EXERCISE OBJECTIVE: Look below for the line containing "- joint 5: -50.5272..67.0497"; from there through the line containing "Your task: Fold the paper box", both lines included, please set down each line exactly and nothing else.

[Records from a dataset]

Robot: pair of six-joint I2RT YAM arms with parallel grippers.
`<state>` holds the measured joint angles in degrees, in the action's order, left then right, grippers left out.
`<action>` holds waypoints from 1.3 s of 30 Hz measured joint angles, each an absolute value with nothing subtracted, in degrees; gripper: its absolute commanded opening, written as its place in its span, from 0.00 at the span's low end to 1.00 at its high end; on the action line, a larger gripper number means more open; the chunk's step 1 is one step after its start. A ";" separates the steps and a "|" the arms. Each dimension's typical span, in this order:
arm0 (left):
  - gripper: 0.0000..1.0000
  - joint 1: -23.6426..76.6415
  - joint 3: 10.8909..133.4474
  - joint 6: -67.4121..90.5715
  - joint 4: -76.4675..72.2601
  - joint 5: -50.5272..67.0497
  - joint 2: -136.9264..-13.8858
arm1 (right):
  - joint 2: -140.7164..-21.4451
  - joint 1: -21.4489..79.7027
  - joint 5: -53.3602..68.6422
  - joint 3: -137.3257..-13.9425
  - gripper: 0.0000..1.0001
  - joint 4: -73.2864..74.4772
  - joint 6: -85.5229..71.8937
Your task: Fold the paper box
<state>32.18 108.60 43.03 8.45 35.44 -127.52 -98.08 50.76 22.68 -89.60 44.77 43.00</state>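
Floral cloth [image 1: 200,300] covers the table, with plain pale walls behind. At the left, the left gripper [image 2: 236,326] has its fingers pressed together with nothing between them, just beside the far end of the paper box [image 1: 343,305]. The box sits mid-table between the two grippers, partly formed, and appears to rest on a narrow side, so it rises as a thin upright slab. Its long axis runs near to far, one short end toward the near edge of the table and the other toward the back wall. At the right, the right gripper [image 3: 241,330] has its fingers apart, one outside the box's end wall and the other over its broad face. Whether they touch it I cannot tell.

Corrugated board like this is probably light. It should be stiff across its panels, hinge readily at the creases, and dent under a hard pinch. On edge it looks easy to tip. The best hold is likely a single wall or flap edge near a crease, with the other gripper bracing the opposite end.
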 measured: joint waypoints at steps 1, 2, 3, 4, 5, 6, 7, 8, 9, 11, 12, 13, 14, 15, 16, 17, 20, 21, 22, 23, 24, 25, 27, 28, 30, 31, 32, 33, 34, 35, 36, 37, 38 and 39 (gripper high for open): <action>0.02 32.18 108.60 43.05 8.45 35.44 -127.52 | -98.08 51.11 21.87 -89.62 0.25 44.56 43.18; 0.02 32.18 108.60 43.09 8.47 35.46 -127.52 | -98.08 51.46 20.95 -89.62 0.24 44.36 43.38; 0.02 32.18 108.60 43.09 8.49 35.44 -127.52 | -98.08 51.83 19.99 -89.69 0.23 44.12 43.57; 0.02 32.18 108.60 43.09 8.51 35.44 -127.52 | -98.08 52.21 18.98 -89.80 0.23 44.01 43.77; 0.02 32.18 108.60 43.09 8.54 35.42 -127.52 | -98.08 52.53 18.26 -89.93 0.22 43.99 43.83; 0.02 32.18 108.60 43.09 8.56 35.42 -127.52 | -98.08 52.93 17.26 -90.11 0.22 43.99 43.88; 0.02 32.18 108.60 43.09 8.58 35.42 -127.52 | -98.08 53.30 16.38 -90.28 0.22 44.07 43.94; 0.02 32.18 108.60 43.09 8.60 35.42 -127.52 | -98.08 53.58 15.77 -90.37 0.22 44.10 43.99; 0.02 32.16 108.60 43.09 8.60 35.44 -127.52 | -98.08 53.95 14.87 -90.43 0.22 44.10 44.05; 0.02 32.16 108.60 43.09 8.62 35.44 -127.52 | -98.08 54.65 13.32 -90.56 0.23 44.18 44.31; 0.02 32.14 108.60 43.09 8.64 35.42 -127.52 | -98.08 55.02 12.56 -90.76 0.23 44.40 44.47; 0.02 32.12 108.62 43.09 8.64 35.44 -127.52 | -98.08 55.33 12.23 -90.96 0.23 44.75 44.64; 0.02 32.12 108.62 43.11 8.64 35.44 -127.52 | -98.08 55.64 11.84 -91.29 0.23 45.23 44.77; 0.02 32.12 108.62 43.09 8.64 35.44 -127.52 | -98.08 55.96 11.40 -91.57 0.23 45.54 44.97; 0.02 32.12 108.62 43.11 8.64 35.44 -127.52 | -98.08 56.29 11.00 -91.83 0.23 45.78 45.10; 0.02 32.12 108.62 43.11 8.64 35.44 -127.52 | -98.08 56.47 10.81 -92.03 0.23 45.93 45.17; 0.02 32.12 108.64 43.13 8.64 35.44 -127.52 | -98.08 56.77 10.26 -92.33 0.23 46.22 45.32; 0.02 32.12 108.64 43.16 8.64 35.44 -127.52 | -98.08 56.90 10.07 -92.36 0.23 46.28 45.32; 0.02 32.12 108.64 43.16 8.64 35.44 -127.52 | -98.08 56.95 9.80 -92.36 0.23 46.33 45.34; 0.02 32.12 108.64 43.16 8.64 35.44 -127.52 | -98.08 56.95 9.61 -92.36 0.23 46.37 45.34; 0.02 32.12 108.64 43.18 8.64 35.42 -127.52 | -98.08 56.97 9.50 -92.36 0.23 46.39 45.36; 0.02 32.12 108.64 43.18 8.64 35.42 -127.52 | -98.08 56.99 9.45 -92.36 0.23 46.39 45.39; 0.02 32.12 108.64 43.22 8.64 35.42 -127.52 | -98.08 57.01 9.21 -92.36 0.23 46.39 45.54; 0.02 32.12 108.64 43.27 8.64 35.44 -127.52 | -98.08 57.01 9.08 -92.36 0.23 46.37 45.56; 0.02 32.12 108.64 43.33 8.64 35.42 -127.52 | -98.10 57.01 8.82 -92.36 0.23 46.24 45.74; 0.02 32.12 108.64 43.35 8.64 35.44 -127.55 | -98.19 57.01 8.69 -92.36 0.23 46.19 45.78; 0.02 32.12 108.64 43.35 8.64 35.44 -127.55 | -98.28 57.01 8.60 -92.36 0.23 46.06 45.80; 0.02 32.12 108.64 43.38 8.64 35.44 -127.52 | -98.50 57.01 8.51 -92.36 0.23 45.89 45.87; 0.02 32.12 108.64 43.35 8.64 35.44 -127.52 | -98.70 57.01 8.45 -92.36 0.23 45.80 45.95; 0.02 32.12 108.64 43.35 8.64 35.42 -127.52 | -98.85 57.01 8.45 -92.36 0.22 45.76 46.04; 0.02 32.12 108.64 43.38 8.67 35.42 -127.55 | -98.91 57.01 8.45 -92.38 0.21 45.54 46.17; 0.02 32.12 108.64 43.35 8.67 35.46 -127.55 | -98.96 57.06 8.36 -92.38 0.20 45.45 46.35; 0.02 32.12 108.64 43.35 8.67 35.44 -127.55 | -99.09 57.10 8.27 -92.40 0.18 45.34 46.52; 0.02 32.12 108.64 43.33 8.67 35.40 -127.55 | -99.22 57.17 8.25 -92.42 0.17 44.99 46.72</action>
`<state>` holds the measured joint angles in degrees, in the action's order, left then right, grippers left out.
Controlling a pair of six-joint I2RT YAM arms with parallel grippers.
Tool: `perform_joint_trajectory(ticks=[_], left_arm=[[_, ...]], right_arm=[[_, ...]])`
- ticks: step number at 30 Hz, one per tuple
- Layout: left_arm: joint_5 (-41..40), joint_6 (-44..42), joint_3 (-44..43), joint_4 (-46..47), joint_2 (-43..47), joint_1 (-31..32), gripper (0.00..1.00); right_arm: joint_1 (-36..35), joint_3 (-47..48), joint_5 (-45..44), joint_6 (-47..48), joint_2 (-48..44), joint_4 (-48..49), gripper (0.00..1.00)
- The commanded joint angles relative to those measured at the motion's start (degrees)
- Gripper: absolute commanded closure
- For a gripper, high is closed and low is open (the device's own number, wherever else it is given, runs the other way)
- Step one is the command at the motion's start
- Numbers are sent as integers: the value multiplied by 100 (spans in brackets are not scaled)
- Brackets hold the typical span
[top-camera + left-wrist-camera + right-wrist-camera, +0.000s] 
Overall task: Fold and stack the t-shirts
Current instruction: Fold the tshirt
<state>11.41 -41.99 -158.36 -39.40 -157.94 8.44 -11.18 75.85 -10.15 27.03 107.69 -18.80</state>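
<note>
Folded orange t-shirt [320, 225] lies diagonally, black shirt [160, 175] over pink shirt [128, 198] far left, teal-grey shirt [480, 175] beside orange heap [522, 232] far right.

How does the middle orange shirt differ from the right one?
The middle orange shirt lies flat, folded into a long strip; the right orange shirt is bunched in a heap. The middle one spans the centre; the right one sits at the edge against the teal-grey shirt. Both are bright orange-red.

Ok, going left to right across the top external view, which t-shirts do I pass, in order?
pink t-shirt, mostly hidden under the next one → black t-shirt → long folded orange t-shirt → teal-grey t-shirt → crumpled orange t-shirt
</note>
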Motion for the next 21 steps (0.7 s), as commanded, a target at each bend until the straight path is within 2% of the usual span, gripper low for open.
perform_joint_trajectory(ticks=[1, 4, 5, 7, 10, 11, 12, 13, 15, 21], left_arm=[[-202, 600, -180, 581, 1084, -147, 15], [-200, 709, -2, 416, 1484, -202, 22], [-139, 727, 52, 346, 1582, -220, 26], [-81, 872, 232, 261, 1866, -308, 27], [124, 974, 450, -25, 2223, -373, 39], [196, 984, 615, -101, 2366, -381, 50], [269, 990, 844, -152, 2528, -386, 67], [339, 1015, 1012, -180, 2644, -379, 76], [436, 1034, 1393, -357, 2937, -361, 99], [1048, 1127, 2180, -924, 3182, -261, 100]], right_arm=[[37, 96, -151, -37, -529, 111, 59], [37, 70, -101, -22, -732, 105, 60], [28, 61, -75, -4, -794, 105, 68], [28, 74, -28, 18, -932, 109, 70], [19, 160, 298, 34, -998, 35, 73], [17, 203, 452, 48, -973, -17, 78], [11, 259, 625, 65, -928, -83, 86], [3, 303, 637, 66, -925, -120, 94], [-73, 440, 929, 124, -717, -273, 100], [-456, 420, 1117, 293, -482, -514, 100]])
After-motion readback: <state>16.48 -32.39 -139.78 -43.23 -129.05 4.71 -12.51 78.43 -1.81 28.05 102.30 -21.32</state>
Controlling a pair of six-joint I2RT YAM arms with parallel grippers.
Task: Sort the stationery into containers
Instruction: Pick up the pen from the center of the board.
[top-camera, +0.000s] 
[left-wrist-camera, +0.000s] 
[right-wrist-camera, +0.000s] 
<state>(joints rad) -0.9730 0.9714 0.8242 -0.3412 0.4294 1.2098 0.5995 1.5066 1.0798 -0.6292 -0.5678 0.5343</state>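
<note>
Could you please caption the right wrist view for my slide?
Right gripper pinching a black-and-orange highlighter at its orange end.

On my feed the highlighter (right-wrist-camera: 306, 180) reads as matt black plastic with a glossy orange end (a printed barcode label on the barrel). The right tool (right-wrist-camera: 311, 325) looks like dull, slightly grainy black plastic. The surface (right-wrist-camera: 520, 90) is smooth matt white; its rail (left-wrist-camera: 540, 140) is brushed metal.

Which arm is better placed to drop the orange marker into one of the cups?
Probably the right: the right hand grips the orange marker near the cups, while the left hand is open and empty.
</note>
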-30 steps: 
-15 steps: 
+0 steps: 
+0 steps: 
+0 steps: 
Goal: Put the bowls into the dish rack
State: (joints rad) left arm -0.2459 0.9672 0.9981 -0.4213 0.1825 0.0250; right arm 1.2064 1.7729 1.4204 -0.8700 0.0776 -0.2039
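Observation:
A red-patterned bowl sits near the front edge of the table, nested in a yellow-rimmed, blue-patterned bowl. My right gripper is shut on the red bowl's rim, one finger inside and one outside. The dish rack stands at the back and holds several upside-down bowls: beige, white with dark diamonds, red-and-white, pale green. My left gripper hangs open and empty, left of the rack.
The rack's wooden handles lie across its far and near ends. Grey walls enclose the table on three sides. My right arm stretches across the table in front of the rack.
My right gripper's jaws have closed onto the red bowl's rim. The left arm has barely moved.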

OUTPUT OF THE EXERCISE:
  - joint 5: -50.5272..67.0497
  - joint 2: -136.9264..-13.8858
arm1 (right):
  - joint 2: -140.7164..-21.4451
  - joint 1: -21.4489..79.7027
  - joint 5: -53.3602..68.6422
  - joint 3: -137.3257..-13.9425
  - gripper: 0.0000..1.0001
  - joint 4: -73.2864..74.4772
  - joint 6: -85.5229..71.8937
Your task: Fold the paper box

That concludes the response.